• BRIEF: Restate all of the data precisely, omitting nothing.

• SOURCE MATERIAL:
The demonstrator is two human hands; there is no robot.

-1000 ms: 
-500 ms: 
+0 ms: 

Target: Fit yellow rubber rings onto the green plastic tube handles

• RESULT OF THE TASK:
The demonstrator is two human hands; there is no robot.

-1000 ms: 
-500 ms: 
+0 ms: 

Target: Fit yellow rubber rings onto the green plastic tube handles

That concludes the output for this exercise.